Westamerica Bancorporation (NASDAQ:WABC – Get Free Report) was downgraded by investment analysts at Wall Street Zen from a “hold” rating to a “sell” rating in a research report issued to clients and investors on Saturday.
Several other analysts have also recently commented on the stock. Weiss Ratings reiterated a “hold (c)” rating on shares of Westamerica Bancorporation in a research report on Wednesday, January 21st. Keefe, Bruyette & Woods lifted their price objective on Westamerica Bancorporation from $53.00 to $55.00 and gave the stock a “market perform” rating in a research note on Tuesday, January 20th. Three investment analysts have rated the stock with a Hold rating, According to MarketBeat, the stock presently has an average rating of “Hold” and an average target price of $52.50.
Get Our Latest Report on Westamerica Bancorporation
Westamerica Bancorporation Stock Performance
Westamerica Bancorporation (NASDAQ:WABC – Get Free Report) last issued its quarterly earnings results on Thursday, January 15th.

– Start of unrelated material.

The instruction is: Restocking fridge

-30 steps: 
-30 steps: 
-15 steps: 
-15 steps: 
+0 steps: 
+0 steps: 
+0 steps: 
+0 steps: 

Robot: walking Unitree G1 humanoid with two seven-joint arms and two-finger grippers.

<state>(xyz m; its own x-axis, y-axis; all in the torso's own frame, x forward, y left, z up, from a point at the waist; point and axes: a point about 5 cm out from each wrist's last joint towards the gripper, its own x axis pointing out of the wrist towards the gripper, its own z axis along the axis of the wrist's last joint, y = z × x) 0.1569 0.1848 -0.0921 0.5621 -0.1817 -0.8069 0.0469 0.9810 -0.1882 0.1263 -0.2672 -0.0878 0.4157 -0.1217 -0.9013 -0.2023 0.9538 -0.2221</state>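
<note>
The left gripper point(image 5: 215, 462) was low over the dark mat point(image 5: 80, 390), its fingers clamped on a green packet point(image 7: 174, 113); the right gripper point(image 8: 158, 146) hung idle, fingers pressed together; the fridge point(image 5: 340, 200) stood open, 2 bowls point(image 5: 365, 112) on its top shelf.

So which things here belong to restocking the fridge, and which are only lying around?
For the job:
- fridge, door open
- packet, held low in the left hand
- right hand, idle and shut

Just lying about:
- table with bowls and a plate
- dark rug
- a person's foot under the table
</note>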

The financial services provider reported $1.12 EPS for the quarter, topping the consensus estimate of $1.07 by $0.05. Westamerica Bancorporation had a net margin of 42.75% and a return on equity of 12.52%. The company had revenue of $66.05 million during the quarter, compared to analysts’ expectations of $61.90 million. Equities analysts predict that Westamerica Bancorporation will post 4.35 earnings per share for the current year.
Westamerica Bancorporation announced that its Board of Directors has approved a stock repurchase program on Thursday, December 18th that authorizes the company to buyback $2.00 million in outstanding shares. This buyback authorization authorizes the financial services provider to repurchase up to 0.2% of its stock through open market purchases. Stock buyback programs are generally a sign that the company’s board believes its stock is undervalued.
Hedge Funds Weigh In On Westamerica Bancorporation
A number of institutional investors and hedge funds have recently added to or reduced their stakes in WABC. Marshall Wace LLP acquired a new stake in shares of Westamerica Bancorporation in the 4th quarter valued at about $532,000. Charles Schwab Investment Management Inc. raised its position in Westamerica Bancorporation by 5.0% in the 4th quarter. Charles Schwab Investment Management Inc. now owns 298,471 shares of the financial services provider’s stock valued at $14,276,000 after buying an additional 14,121 shares during the last quarter. Ieq Capital LLC lifted its stake in Westamerica Bancorporation by 36.0% in the 4th quarter. Ieq Capital LLC now owns 59,478 shares of the financial services provider’s stock valued at $2,845,000 after acquiring an additional 15,745 shares in the last quarter. UBS AM a distinct business unit of UBS ASSET MANAGEMENT AMERICAS LLC boosted its position in Westamerica Bancorporation by 0.5% during the 4th quarter. UBS AM a distinct business unit of UBS ASSET MANAGEMENT AMERICAS LLC now owns 42,725 shares of the financial services provider’s stock worth $2,044,000 after acquiring an additional 201 shares during the last quarter. Finally, Wells Fargo & Company MN boosted its position in Westamerica Bancorporation by 33.5% during the 4th quarter. Wells Fargo & Company MN now owns 35,383 shares of the financial services provider’s stock worth $1,692,000 after acquiring an additional 8,869 shares during the last quarter. 81.89% of the stock is owned by institutional investors and hedge funds.
About Westamerica Bancorporation
Westamerica Bancorporation (NASDAQ: WABC) is a California-based bank holding company that provides a comprehensive suite of commercial banking, trust and wealth management services. Through its primary subsidiary, Westamerica Bank, the company offers deposit products, lending solutions and treasury management to a diverse clientele that includes small and mid-sized businesses, professionals, non-profit organizations and individuals.
The company’s lending portfolio encompasses commercial real estate financing, agricultural loans, equipment financing and lines of credit designed to support working capital needs.